*** Opening Exercise input ***

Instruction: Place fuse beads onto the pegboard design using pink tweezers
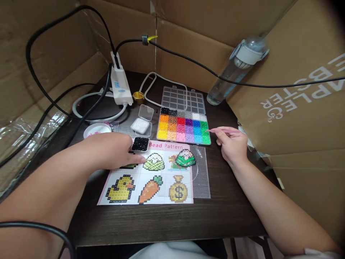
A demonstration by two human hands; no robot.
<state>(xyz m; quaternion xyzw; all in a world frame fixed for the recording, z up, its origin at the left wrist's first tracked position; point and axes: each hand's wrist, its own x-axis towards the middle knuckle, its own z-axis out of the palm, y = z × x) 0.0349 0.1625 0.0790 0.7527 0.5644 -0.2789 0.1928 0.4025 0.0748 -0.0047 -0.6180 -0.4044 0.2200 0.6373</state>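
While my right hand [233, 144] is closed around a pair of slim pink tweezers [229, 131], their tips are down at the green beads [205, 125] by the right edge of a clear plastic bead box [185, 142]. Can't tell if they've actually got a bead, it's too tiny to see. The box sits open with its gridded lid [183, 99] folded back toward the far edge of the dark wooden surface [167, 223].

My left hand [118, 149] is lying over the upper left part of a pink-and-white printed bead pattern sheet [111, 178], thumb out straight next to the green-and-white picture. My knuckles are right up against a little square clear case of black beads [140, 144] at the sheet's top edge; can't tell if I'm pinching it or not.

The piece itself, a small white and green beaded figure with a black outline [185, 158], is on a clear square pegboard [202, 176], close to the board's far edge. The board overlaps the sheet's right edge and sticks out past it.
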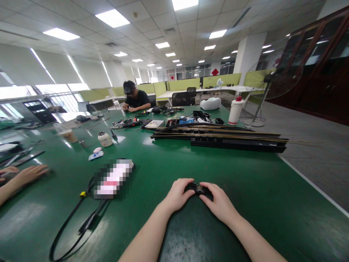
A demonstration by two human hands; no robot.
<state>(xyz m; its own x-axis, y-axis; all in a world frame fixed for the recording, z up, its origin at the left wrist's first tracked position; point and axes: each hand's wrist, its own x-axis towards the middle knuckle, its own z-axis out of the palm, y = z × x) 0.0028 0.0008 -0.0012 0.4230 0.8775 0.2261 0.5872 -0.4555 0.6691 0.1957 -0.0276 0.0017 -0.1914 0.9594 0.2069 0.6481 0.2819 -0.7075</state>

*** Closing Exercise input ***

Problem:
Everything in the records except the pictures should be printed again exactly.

Exercise answer:
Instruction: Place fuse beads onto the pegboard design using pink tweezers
A demonstration by two human hands; no robot.
<state>(xyz m; quaternion xyzw; all in a world frame fixed for the recording, z up, its origin at the left wrist's first tracked position; point and axes: each hand's wrist, its own x-axis towards the middle knuckle, its own z-axis out of the palm, y = z × x) 0.0349 0.1625 0.0790 0.7527 0.5644 -0.2789 0.1928 0.4025 0.0748 -0.0047 -0.6180 -0.4044 0.2200 0.6373</state>
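While my right hand [233, 144] is closed around a pair of slim pink tweezers [229, 131], their tips are down at the green beads [205, 125] by the right edge of a clear plastic bead box [185, 142]. Can't tell if they've actually got a bead, it's too tiny to see. The box sits open with its gridded lid [183, 99] folded back toward the far edge of the dark wooden surface [167, 223].

My left hand [118, 149] is lying over the upper left part of a pink-and-white printed bead pattern sheet [111, 178], thumb out straight next to the green-and-white picture. My knuckles are right up against a little square clear case of black beads [140, 144] at the sheet's top edge; can't tell if I'm pinching it or not.

The piece itself, a small white and green beaded figure with a black outline [185, 158], is on a clear square pegboard [202, 176], close to the board's far edge. The board overlaps the sheet's right edge and sticks out past it.
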A demonstration by two human hands; no robot.
<state>(xyz m; its own x-axis, y-axis; all in a world frame fixed for the recording, z up, its origin at the left wrist's first tracked position; point and axes: each hand's wrist, its own x-axis towards the middle knuckle, its own z-axis out of the palm, y = z × x) 0.0028 0.0008 -0.0012 0.4230 0.8775 0.2261 0.5872 -0.4555 0.6691 0.1957 -0.0276 0.0017 -0.1914 0.9594 0.2069 0.6481 0.2819 -0.7075</state>

There is no more to this answer.